BEGIN Exercise inputs
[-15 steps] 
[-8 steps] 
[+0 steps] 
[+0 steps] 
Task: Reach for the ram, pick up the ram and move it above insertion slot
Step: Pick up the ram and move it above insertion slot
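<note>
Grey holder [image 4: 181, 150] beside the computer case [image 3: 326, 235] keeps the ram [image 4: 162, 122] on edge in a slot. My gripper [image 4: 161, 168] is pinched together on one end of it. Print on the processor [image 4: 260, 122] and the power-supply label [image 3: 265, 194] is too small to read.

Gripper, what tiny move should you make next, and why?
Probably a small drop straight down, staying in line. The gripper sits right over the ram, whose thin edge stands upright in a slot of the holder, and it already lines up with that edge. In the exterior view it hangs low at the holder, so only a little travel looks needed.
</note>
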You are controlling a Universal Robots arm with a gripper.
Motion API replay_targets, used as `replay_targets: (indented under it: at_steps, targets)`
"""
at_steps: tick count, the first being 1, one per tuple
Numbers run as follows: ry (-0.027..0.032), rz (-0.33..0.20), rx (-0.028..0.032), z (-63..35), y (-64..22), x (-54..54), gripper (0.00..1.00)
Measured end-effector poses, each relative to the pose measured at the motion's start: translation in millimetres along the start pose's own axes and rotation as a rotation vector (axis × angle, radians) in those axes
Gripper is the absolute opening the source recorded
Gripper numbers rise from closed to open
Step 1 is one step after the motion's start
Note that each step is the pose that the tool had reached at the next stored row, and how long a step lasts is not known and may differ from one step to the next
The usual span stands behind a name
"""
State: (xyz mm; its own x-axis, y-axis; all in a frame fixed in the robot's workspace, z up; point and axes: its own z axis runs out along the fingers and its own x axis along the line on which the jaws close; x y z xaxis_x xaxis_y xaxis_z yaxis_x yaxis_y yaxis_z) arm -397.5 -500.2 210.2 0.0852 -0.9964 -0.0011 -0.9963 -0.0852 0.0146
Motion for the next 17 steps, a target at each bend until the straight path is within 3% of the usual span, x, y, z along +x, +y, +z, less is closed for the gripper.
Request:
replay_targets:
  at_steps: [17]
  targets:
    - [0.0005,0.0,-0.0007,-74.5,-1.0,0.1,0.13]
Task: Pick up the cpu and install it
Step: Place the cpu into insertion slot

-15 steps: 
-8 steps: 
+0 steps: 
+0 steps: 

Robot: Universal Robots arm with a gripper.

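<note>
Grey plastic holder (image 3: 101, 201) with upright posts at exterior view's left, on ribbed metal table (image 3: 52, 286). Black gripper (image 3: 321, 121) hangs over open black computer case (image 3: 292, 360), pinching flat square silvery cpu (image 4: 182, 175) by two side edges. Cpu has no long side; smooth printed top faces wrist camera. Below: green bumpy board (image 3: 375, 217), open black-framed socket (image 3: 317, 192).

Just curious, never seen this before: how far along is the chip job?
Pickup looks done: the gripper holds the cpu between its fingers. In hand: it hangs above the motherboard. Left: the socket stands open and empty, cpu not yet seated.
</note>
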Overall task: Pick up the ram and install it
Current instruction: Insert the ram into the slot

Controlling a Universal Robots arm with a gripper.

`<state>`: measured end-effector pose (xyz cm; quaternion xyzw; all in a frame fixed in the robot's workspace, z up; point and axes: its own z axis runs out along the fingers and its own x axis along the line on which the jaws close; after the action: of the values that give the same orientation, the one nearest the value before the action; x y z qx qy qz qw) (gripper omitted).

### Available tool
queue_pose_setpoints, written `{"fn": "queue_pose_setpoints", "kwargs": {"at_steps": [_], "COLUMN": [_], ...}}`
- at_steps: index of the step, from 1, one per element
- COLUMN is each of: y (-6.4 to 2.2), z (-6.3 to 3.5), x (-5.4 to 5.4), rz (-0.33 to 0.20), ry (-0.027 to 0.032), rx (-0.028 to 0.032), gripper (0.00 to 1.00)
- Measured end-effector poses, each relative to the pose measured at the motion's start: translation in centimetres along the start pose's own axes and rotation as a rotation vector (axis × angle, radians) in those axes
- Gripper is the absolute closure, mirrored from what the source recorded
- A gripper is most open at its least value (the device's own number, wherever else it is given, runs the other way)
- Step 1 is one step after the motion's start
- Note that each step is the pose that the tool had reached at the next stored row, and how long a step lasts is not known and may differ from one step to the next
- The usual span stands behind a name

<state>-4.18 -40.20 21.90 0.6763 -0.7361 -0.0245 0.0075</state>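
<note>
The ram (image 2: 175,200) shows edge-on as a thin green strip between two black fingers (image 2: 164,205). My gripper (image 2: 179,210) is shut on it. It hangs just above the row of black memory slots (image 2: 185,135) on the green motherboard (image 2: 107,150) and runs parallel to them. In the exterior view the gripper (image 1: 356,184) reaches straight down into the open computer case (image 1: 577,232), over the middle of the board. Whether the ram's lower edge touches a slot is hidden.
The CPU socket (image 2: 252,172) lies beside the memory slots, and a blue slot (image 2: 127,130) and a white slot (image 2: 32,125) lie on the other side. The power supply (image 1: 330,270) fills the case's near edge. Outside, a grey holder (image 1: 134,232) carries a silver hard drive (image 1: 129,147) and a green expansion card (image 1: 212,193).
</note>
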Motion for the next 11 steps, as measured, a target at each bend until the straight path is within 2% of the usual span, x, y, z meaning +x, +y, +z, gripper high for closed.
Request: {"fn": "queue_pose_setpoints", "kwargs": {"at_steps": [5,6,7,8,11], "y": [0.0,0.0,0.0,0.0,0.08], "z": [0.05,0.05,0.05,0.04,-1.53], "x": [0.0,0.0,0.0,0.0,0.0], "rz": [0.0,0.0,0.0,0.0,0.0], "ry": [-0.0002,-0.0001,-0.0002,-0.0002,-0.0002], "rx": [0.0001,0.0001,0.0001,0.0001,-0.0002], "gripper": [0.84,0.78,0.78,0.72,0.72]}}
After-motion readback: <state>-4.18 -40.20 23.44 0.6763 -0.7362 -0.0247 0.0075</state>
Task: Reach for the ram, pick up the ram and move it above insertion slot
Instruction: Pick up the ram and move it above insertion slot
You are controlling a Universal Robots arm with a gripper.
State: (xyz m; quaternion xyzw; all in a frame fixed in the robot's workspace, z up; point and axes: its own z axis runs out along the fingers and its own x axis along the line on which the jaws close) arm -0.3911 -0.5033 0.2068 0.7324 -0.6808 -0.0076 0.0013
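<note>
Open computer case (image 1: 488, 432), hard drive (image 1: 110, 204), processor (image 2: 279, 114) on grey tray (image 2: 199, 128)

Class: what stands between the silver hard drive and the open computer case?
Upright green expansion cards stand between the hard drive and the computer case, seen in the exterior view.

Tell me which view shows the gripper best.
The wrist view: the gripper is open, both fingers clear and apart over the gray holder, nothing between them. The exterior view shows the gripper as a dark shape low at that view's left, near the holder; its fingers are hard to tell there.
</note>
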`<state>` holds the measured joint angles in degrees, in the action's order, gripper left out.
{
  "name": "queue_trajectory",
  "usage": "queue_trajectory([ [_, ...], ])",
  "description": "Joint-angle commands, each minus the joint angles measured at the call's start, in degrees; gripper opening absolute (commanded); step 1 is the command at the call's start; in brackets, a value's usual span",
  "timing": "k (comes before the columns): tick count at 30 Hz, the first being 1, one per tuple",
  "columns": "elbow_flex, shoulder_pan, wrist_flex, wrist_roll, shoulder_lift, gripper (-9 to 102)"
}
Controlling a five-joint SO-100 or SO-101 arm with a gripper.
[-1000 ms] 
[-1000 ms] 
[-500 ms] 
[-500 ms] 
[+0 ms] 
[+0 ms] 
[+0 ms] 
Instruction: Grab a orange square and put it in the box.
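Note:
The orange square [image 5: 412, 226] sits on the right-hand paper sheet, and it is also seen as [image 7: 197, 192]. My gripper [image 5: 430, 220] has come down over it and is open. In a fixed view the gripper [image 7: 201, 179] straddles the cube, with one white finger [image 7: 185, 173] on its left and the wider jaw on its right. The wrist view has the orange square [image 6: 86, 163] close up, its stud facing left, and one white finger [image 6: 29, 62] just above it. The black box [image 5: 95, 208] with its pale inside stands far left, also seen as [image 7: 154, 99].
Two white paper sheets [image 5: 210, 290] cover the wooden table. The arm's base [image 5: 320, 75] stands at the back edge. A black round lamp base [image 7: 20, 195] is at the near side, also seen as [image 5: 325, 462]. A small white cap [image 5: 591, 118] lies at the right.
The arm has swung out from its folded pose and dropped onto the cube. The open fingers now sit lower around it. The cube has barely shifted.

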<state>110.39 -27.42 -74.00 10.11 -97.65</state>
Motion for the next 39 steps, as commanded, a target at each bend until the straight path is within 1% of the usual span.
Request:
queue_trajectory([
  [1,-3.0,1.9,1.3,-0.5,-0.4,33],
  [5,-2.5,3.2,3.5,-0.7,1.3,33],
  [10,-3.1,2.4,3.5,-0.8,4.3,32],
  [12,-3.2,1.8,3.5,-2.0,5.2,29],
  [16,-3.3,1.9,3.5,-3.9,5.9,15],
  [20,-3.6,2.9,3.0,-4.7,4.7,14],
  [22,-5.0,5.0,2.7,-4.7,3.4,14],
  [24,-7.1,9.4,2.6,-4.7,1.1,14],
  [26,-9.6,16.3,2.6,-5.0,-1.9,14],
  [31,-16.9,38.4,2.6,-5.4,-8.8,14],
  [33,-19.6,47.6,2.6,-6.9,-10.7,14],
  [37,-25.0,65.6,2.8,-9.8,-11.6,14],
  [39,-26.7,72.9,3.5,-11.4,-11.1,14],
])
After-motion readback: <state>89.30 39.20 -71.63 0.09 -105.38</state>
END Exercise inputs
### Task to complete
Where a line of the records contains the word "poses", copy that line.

### Result below
Measured end-effector poses, each relative to the pose measured at the motion's start: translation in millimetres along the start pose's own axes and rotation as a rotation vector (axis × angle, radians) in those axes
- Measured end-effector poses, each relative to the pose measured at the motion's start: translation in centimetres along the start pose's own axes and rotation as a rotation vector (axis × angle, radians) in those axes

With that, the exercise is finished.